Dimensionality of Spatio-Temporal Broadband Signals Observed Over Finite Spatial and Temporal Windows

Abstract

Dimensionality of spatio-temporal signals is fundamental to the performance limits of any wireless communications system with multiple antennas. In this paper, we use the spherical harmonic analysis of wave propagation to derive a closed-form expression for the dimensionality of band-limited wireless signals observed over a finite region of space within a finite time window. Specifically, we decompose spatio-temporal signals into independent and orthogonal spatial modes (waveforms) and apply Shannon’s classical signal dimensionality result, namely, time-frequency bandwidth product to each spatial mode.

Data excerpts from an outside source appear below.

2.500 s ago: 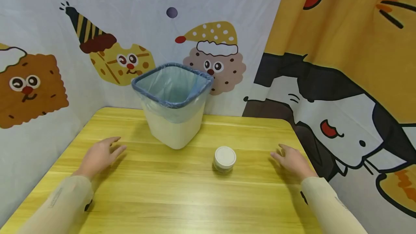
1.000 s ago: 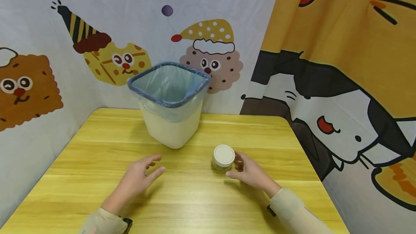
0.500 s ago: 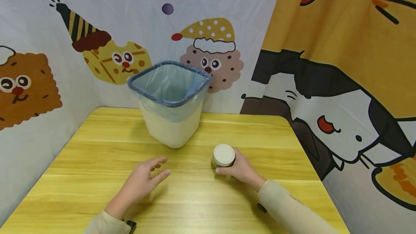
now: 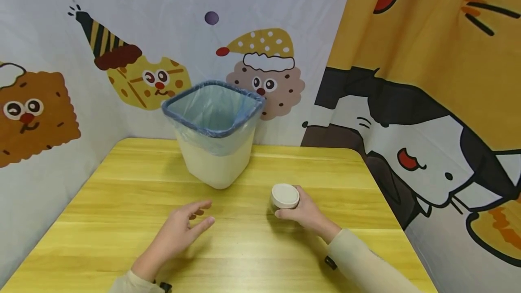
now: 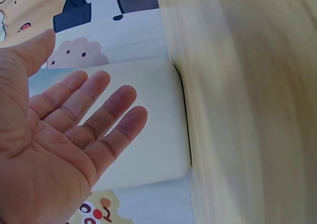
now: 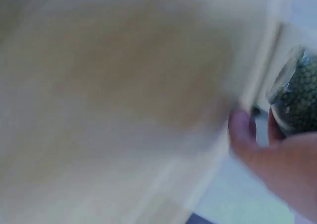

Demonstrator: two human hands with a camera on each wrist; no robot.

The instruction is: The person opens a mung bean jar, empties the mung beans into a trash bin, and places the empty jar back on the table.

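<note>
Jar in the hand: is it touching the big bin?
Apart. The head view shows it: a stretch of table lies in plain sight between the jar and the bin.

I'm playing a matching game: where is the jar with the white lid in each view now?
Head: the jar is right of centre, below the middle, in the right hand.
Left wrist: not in this picture.
Right wrist: at the right edge, cut off, with small green pieces inside.
Shared landmark: the table shows in all three.
</note>
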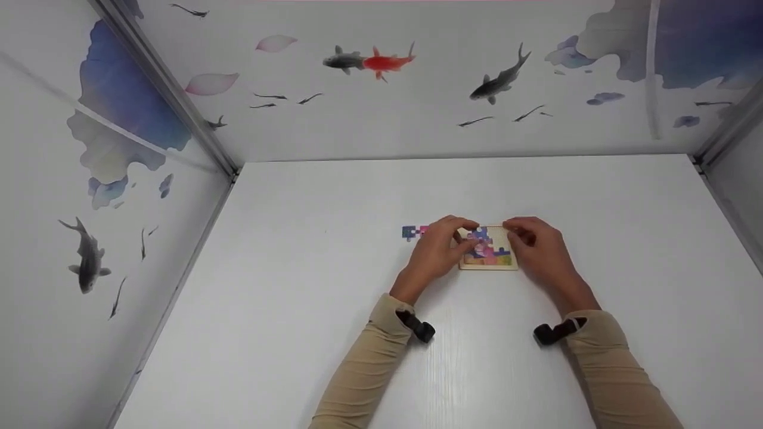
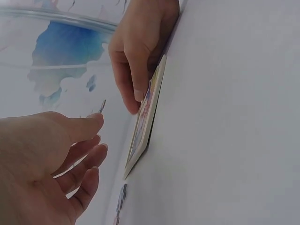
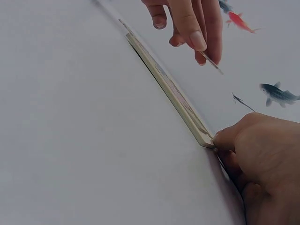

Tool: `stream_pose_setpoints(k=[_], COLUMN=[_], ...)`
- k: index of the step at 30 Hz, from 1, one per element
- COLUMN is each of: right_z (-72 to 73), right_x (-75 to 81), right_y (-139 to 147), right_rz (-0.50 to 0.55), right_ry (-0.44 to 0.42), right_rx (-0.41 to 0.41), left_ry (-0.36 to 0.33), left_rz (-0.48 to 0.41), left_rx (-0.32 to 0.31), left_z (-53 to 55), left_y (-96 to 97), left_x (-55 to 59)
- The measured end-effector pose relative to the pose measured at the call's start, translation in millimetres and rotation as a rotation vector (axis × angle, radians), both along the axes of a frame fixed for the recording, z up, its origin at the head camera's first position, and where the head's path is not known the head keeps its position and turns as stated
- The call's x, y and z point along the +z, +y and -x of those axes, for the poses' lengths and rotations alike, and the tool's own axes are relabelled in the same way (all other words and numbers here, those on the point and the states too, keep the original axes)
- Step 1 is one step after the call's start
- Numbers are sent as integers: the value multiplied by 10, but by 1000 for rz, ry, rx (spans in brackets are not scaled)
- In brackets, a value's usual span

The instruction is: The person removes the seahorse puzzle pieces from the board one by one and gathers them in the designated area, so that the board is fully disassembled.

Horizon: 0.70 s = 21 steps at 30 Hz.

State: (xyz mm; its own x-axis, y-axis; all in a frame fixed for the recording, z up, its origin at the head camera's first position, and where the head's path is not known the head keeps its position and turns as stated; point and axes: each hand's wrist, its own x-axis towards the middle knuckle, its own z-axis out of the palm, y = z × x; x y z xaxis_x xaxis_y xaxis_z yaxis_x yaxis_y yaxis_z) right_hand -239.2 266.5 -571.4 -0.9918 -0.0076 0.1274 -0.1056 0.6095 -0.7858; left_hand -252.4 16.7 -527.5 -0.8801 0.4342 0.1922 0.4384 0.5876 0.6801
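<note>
A small square puzzle tray [image 1: 489,267] with a pale wooden rim lies on the table, its colourful pieces [image 1: 490,253] filling part of it. My left hand [image 1: 437,247] is over the tray's left side and pinches a thin puzzle piece [image 2: 103,107] between thumb and fingers. That piece [image 3: 213,64] appears nearly edge-on above the tray in the right wrist view; its picture cannot be made out. At the tray's right side, my right hand [image 1: 541,249] grips the rim with thumb and bent fingers. Loose joined pieces [image 1: 409,232] lie left of the tray, partly hidden by my left hand.
The white tabletop [image 1: 298,298] runs around the tray. Upright panels with painted fish [image 1: 498,80] stand at the back and left. Both sleeves carry a black wrist strap [image 1: 417,326] with a small camera.
</note>
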Motion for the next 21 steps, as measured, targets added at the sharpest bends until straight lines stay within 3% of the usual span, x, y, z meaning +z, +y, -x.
stream_pose_setpoints(k=[12, 21], right_z=[-27, -14], right_x=[40, 50], right_y=[-24, -20], right_rz=[25, 26], right_ry=[-1, -40], right_rx=[-11, -23], left_ry=[-61, -94], left_rz=[14, 67], left_rx=[16, 63], left_z=[-40, -53], left_y=[-431, -556], left_x=[-49, -97])
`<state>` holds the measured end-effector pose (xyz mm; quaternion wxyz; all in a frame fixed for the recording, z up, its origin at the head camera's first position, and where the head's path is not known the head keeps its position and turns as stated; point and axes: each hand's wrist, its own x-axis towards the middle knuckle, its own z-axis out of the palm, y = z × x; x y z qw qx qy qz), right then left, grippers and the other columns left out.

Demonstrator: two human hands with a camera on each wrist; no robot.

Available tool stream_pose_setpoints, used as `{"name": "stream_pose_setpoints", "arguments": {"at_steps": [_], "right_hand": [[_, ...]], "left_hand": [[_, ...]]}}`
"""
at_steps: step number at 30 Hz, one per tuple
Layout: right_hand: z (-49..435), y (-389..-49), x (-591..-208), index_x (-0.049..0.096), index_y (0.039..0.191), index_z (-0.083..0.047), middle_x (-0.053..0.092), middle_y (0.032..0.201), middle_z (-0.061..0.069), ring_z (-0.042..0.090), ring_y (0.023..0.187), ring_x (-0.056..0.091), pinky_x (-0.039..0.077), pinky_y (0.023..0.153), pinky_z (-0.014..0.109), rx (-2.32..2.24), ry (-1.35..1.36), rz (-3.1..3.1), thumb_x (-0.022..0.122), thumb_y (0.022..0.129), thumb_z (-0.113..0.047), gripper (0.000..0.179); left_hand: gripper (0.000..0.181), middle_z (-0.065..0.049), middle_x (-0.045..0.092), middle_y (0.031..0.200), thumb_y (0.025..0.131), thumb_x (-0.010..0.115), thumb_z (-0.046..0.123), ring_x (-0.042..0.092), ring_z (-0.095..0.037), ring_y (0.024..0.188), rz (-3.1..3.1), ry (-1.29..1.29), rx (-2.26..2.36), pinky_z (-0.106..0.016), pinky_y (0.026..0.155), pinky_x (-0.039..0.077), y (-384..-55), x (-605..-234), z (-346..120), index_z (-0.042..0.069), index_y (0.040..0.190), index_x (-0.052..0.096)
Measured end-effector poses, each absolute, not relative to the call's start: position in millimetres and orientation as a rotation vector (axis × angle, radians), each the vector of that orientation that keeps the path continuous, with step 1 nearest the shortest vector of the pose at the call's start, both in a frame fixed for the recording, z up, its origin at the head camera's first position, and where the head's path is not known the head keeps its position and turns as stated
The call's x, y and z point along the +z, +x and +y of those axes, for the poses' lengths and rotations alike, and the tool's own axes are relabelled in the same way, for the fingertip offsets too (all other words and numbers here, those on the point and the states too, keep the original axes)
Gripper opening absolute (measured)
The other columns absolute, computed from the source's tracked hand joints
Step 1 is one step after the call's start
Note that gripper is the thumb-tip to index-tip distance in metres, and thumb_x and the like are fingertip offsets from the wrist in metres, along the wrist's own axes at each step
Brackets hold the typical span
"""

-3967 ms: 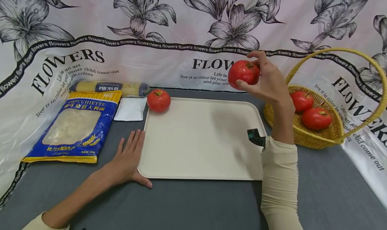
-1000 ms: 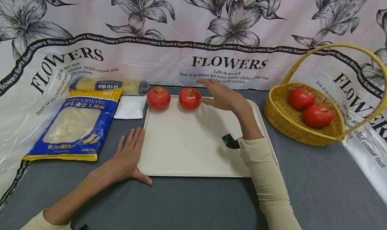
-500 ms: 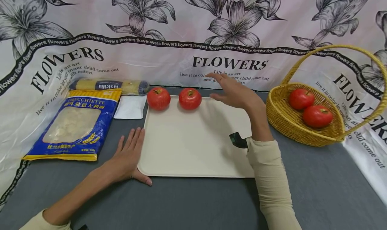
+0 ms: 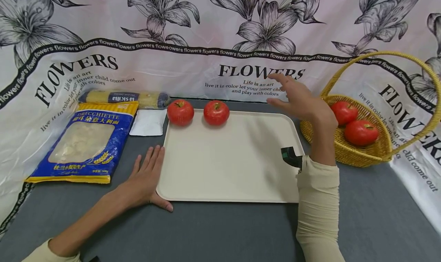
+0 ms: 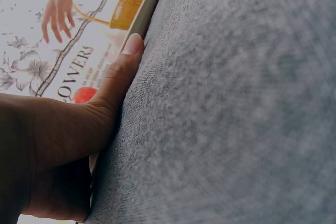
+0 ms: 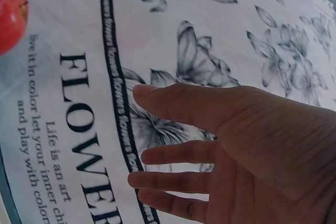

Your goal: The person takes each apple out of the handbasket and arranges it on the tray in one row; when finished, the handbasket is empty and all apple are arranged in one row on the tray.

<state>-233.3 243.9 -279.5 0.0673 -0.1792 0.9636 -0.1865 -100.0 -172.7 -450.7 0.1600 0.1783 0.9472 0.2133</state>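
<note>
My left hand (image 4: 146,179) lies spread at the left edge of a cream tray (image 4: 227,166), fingers straight, thumb along the near corner. Above the tray's far right part, my right hand (image 4: 299,99) is raised with fingers apart, holding nothing; the right wrist view shows its bare palm. Two tomatoes sit side by side at the tray's far left: one tomato (image 4: 180,113) at the corner, another tomato (image 4: 216,113) to its right. Right of the tray stands a yellow wicker basket (image 4: 358,157), partly behind my right wrist, holding a tomato (image 4: 344,113) and a second tomato (image 4: 361,132).
On the left lies a blue and yellow orecchiette bag (image 4: 84,139). Behind it is a pasta packet (image 4: 124,98), and a white square packet (image 4: 148,122) lies beside the tray. A flower-printed cloth (image 4: 193,70) rises at the back of the grey table (image 4: 220,235).
My right hand has set a tomato on the tray beside the first one and let go. It has since moved right, toward the basket. The left hand has stayed at the tray's edge.
</note>
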Motion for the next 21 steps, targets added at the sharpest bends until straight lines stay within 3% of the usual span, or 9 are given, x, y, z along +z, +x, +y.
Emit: {"name": "stream_pose_setpoints", "arguments": {"at_steps": [11,15,21], "right_hand": [[285,-221,-271,0.015,0.169,-0.019,0.018,0.175,0.020,0.052,0.149,0.038,0.040,0.111,0.075,-0.646,-0.320,2.933,0.058,0.106,-0.043,0.080],[301,-216,-269,0.014,0.169,-0.022,0.022,0.173,0.021,0.053,0.148,0.039,0.037,0.110,0.077,-0.655,-0.302,2.978,0.054,0.107,-0.048,0.079],[328,-207,-271,0.016,0.169,-0.018,0.035,0.162,0.033,0.057,0.139,0.043,0.038,0.106,0.077,-0.679,-0.241,3.047,0.056,0.107,-0.042,0.078]], "left_hand": [[0.167,-0.030,-0.008,0.174,0.053,0.090,0.076,-0.006,-0.055,0.160,2.703,0.516,0.612,-0.078,0.123,-0.005,-100,-452,-172,-0.001,0.166,-0.007],[0.167,-0.030,-0.008,0.174,0.054,0.090,0.077,-0.006,-0.055,0.160,2.704,0.519,0.614,-0.077,0.123,-0.005,-100,-452,-172,-0.001,0.166,-0.007],[0.167,-0.030,-0.008,0.174,0.054,0.090,0.076,-0.007,-0.054,0.160,2.699,0.506,0.616,-0.077,0.124,-0.005,-100,-452,-172,-0.001,0.166,-0.007]]}}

Our analysis shows that: 1) the effective observation time of all the spatial modes is the sum of the finite time window and the time it takes a wave front to propagate across the entire spatial region and 2) though the effective bandwidth at lower spatial modes is equal to the bandwidth of the underlying transmitted signal, the effective bandwidth decreases as the mode index increases depending on the acceptable signal-to-noise ratio at each spatial mode. Thus, only a finite number of spatial modes (independent channels) carry information with its own time-frequency bandwidth product. These findings show that the classical signal dimensionality result of time-bandwidth product does not extend directly to the product of spatial degrees of freedom and time-bandwidth product. Simulation result indicates that increasing the radius of the region leads to a sub-quadratic growth in the derived signal dimensionality irrespective of the bandwidth or the observation time.